La Configuration actuelle de Saint-Pierre-en-Port remonte au début du XIXème siècle. Auparavant, le village de Saint-Pierre se situe dans le vallon, proche de la mer. Il est habité par une population de marins qui pratiquent la pêche à pied et la pêche côtière, à bord de petites embarcations. Sur le plateau, c'est le hameau de Boulleville, où vivent agriculteurs, commerçants et artisans.

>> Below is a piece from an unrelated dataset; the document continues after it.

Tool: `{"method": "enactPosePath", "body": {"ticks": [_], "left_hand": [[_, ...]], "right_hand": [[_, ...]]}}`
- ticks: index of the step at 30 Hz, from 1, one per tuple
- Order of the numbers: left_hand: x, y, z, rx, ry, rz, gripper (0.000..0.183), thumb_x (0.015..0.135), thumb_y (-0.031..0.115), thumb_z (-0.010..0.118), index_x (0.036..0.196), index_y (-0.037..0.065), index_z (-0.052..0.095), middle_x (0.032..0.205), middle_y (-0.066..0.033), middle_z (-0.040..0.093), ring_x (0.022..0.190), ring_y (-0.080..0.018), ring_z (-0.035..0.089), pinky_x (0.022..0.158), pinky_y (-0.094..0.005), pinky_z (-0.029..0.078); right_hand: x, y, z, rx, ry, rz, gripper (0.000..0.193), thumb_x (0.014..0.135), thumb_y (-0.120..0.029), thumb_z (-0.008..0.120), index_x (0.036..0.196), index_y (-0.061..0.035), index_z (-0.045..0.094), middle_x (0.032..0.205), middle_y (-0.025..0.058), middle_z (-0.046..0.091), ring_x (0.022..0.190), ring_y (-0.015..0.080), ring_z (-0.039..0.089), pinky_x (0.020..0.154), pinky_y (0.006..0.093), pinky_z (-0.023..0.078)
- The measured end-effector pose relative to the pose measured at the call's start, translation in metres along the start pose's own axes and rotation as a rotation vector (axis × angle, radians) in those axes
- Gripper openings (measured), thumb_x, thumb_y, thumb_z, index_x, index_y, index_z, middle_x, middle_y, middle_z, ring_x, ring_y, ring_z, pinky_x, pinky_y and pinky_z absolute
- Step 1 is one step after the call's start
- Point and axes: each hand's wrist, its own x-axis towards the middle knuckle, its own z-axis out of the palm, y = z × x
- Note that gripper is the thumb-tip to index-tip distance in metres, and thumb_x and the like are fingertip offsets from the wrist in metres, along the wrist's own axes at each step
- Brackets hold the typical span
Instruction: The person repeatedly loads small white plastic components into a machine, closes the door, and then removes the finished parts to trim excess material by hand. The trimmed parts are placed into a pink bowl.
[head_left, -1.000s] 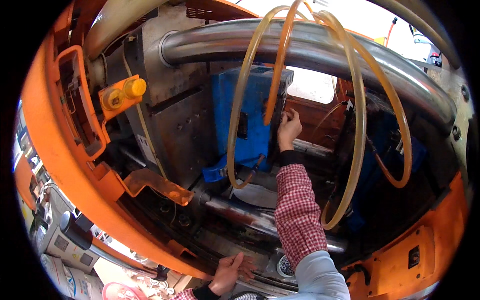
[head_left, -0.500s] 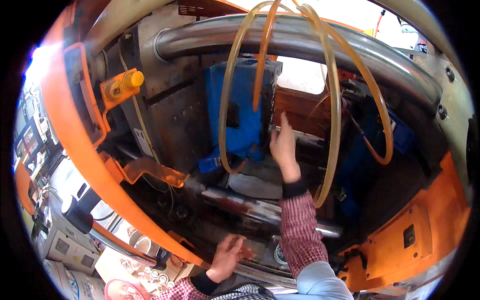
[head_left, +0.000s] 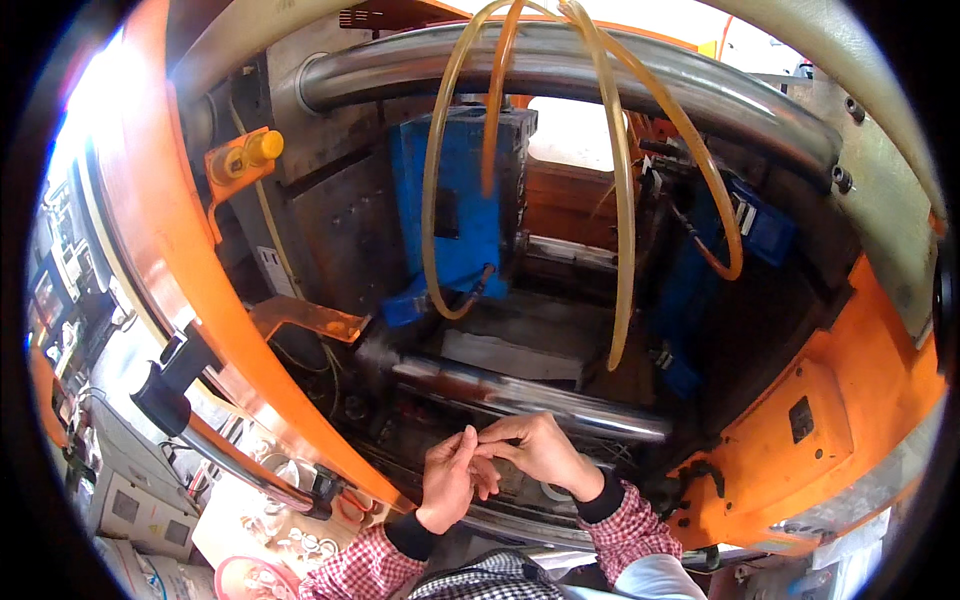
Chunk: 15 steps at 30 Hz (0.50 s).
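Observation:
My left hand (head_left: 452,478) and my right hand (head_left: 540,452) meet low in front of the machine's lower steel bar (head_left: 530,402). The right thumb and forefinger are pinched together close to the left thumb tip. The left hand's fingers are curled, its thumb pointing up. Anything between the fingers is too small or too hidden to make out. Beyond them stands the open mould space, with a blue mould half (head_left: 455,205) on the left and another blue block (head_left: 690,270) on the right. Looped yellowish hoses (head_left: 622,230) hang in front.
An orange door frame (head_left: 235,330) curves along the left, with a metal handle (head_left: 235,475). An orange panel (head_left: 800,430) borders the right. A thick steel bar (head_left: 560,75) crosses above. At lower left, a table holds white ring-shaped parts (head_left: 310,543) and a pink bowl (head_left: 250,578).
My right hand has come back from between the mould halves, down to my left hand. The left hand has risen slightly and curled. The whole view has shifted a little.

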Motion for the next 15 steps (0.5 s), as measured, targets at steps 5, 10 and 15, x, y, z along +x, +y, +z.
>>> {"method": "enactPosePath", "body": {"ticks": [5, 10, 15], "left_hand": [[-0.001, 0.008, 0.005, -0.018, 0.033, 0.031, 0.055, 0.098, 0.047, 0.036, 0.105, -0.003, 0.058, 0.074, -0.0124, 0.065, 0.056, -0.0184, 0.062, 0.047, -0.0241, 0.048], [-0.016, -0.004, 0.0, 0.182, -0.003, -0.101, 0.06, 0.1, 0.047, 0.03, 0.104, -0.004, 0.06, 0.074, -0.013, 0.065, 0.058, -0.0183, 0.063, 0.052, -0.026, 0.049], [-0.023, -0.028, -0.014, 0.232, -0.071, -0.173, 0.053, 0.102, 0.037, 0.029, 0.102, -0.006, 0.06, 0.073, -0.0122, 0.065, 0.061, -0.0179, 0.062, 0.056, -0.0277, 0.05]], "right_hand": [[0.024, 0.027, -0.01, -0.191, 0.257, -0.176, 0.01, 0.08, -0.005, 0.066, 0.088, 0.0001, 0.069, 0.088, 0.0149, 0.068, 0.078, 0.0291, 0.066, 0.07, 0.0336, 0.052], [0.162, 0.097, -0.065, -0.229, 1.041, -0.213, 0.01, 0.084, -0.004, 0.061, 0.089, 0.0015, 0.067, 0.091, 0.0165, 0.066, 0.088, 0.029, 0.064, 0.078, 0.0355, 0.049], [0.276, 0.138, -0.139, -0.309, 1.351, -0.149, 0.015, 0.083, -0.012, 0.065, 0.089, 0.0015, 0.069, 0.088, 0.0153, 0.067, 0.084, 0.029, 0.064, 0.077, 0.0356, 0.048]]}}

Dans un passé plus lointain, l'homme préhistorique, qui a occupé le plateau, a laissé des traces. En effet, plusieurs haches en pierre polie y ont été découvertes, attestant de la présence humaine à la période néolithique (-8000 à -2500 ans). En 1970, des fouilles archéologiques mettent à jour des sarcophages d'époque mérovingienne (500 à 750 après JC). Au XIIIème siècle, une église est construite à l'emplacement de l'ancien cimetière. A la même période, une chapelle (St Gervais) est érigée sur le plateau de Boulleville (proche de l'actuel château d'eau) Celle-ci sera détruite lors d'un incendie au début du XVIIIème siècle.

Au début des années 1800, la population du vallon commence une lente migration vers le plateau. Les incendies et les orages détruisent régulièrement les modestes maisons des familles de pêcheurs. D'autre part, l'essor de la pêche à Terre-Neuve est grand consommateur de marins qui désertent le village et partent en mer durant neuf mois. On peut alors comprendre que les femmes et les enfants se rapprochent de la population du plateau de Boulleville.

En 1846, Le maire de Saint-Pierre-en-Port, le Comte de Trémauville, fait construire la mairie et l'école de garçons. Trois ans plus tard, il fait démolir l'église du cimetière qui, faute d'entretien est en très mauvais état, et entreprend la construction de l'église actuelle, ne récupérant qu'une partie du porche de l'ancien édifice. On ne parle plus du hameau de Boulleville et la vie s'organise sur le plateau.

Quarante ans plus tard, à l'instar des communes plus importantes telles que Dieppe ou Saint-Valery-en-Caux, le vallon de Saint-Pierre revit à travers le tourisme naissant des bains de mer.

Sur les coteaux, là où paissaient des troupeaux de moutons (près de 900 bêtes en 1845), des résidences secondaires sortent de terre. C'est une période faste pour le village, développement des commerces, de l'artisanat, de l'agriculture, renouveau de la pêche côtière, multiplication des manifestations culturelles.

C'est à cette époque (1883), que sont construits le " Grand Hôtel des Terrasses" et le casino (détruit en 1944 par les Allemands).

La population augmente de manière importante, passant de 1124 habitants en 1876 à 1391 en 1936.